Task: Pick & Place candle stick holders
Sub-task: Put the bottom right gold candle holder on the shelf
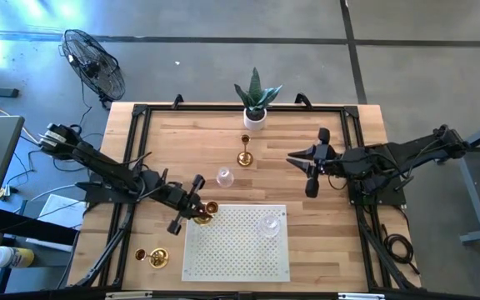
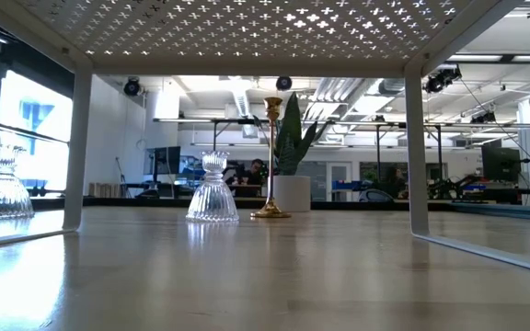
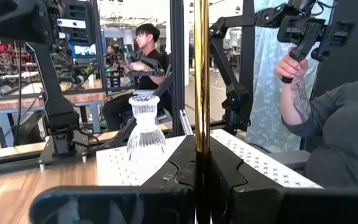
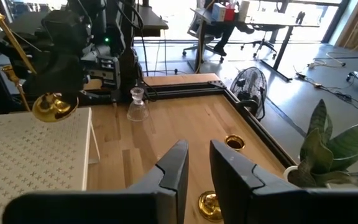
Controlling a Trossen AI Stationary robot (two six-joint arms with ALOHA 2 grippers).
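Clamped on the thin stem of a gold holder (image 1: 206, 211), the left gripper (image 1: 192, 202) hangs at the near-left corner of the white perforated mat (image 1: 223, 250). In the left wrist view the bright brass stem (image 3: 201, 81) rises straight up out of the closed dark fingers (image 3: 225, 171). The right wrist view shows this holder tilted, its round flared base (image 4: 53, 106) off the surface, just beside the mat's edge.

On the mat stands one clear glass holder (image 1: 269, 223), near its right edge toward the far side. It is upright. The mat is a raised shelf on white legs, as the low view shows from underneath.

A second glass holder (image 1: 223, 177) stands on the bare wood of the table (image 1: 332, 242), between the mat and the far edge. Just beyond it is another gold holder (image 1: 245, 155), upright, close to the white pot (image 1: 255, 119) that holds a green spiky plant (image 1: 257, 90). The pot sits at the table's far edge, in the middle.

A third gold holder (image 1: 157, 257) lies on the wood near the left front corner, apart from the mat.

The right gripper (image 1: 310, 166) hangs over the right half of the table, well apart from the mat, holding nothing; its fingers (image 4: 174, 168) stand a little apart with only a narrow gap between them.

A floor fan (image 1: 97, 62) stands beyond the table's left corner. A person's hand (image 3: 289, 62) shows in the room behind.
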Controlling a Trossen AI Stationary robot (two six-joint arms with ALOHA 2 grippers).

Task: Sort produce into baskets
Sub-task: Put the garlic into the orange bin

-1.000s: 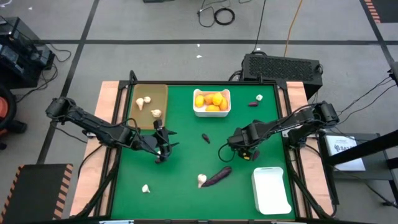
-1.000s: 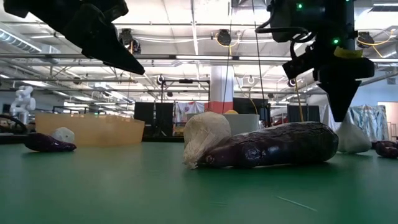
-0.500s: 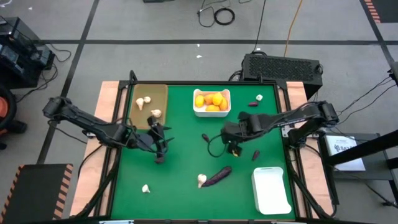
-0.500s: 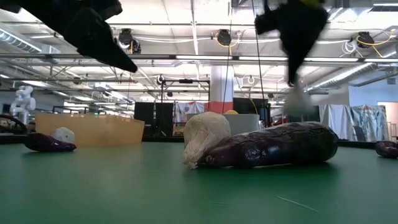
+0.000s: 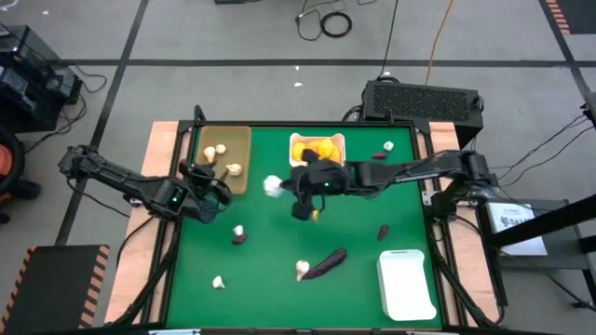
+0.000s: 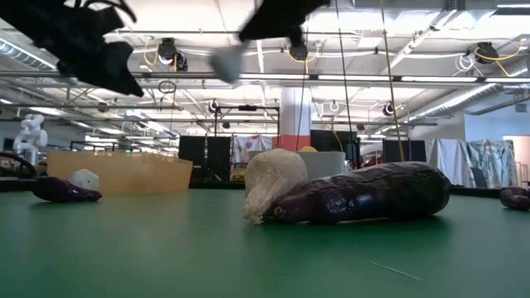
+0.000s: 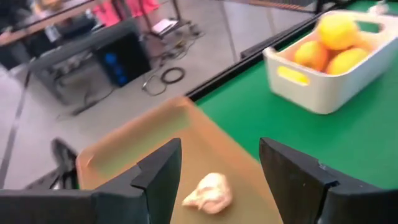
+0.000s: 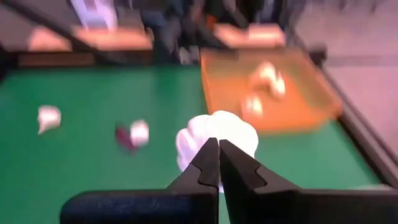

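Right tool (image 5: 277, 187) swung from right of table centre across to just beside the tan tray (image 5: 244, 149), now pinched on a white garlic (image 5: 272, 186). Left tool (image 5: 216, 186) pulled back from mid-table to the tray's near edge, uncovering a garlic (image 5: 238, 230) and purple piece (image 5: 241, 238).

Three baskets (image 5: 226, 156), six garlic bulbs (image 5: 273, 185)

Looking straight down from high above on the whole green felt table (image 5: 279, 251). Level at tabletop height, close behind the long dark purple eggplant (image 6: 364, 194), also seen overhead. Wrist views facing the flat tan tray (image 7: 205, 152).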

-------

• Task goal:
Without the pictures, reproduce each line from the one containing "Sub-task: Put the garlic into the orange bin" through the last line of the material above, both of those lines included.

• Problem solution:
Sub-task: Put the garlic into the orange bin

-1.000s: 
-1.000s: 
-0.500s: 
-0.500s: 
+0.000s: 
+0.000s: 
+0.000s: 
+0.000s: 

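Right tool (image 5: 277, 187) swung from right of table centre across to just beside the tan tray (image 5: 244, 149), now pinched on a white garlic (image 5: 272, 186). Left tool (image 5: 216, 186) pulled back from mid-table to the tray's near edge, uncovering a garlic (image 5: 238, 230) and purple piece (image 5: 241, 238).

Three baskets (image 5: 226, 156), six garlic bulbs (image 5: 273, 185)

Looking straight down from high above on the whole green felt table (image 5: 279, 251). Level at tabletop height, close behind the long dark purple eggplant (image 6: 364, 194), also seen overhead. Wrist views facing the flat tan tray (image 7: 205, 152).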

What precedes this is the full answer.